Anak yang kehilangan orang tua karena meninggal, pastinya batin mereka akan sangat terluka. Namun, bagaimana kondisinya jika broken home yang dialami adalah akibat dari sebuah perceraian.
Bukan hal yang mudah bagi anak menerima perceraian orang tuanya. Umumnya, broken home akibat bercerai memiliki dampak buruk bagi tumbuh kembang dan kesehatan mental sang anak.
Jika perceraian benar-benar terjadi, anak akan merasakan kehilangan peran penting sebuah keluarga. Selain itu, banyak efek negatif yang akan terjadi pada diri anak, terutama berimbas pada mental anak. Berikut dampak buruk broken home pada psikologi anak yang perlu orang tua tahu.

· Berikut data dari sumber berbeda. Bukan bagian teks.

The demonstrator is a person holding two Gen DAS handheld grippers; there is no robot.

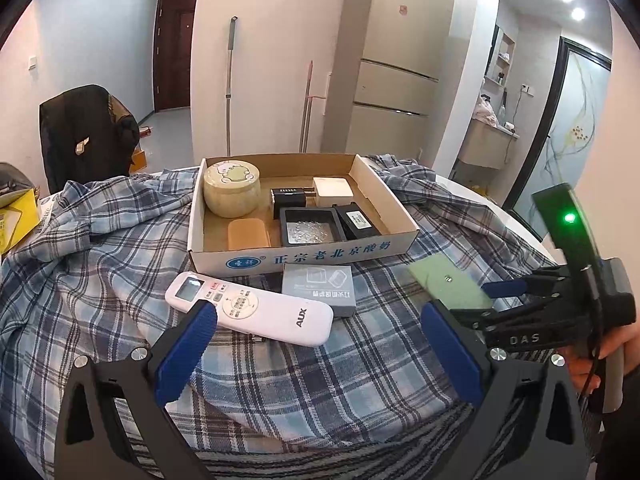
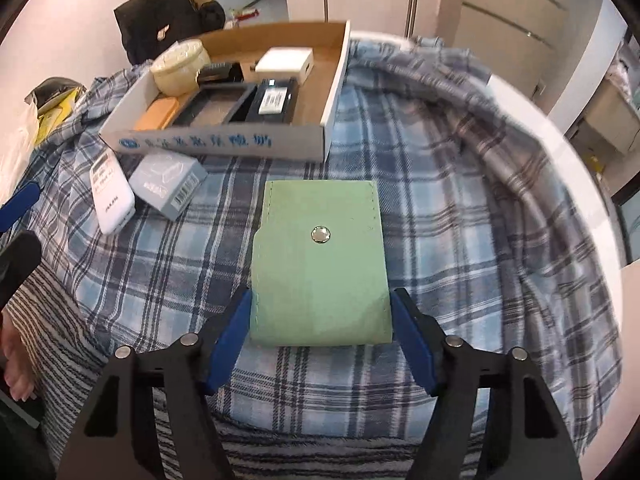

1. Mengalami kesedihan yang berkelanjutan
Menyadari adanya perpisahan diantara kedua orang tua, tentu akan sangat menyakitkan bagi sang anak. Tidak heran, jika hampir semua anak akan merasakan kesedihan yang mendalam.
Apalagi, jika selama ini anak mengetahui keluarganya baik-baik saja. Kehidupan keluarganya begitu harmonis dan bahagia. Melihat ayah dan ibunya penuh dengan cinta dan kasih. Sehingga, tidak terlintas sedikitpun dipikiran bahwa keluarganya akan mengalami broken home.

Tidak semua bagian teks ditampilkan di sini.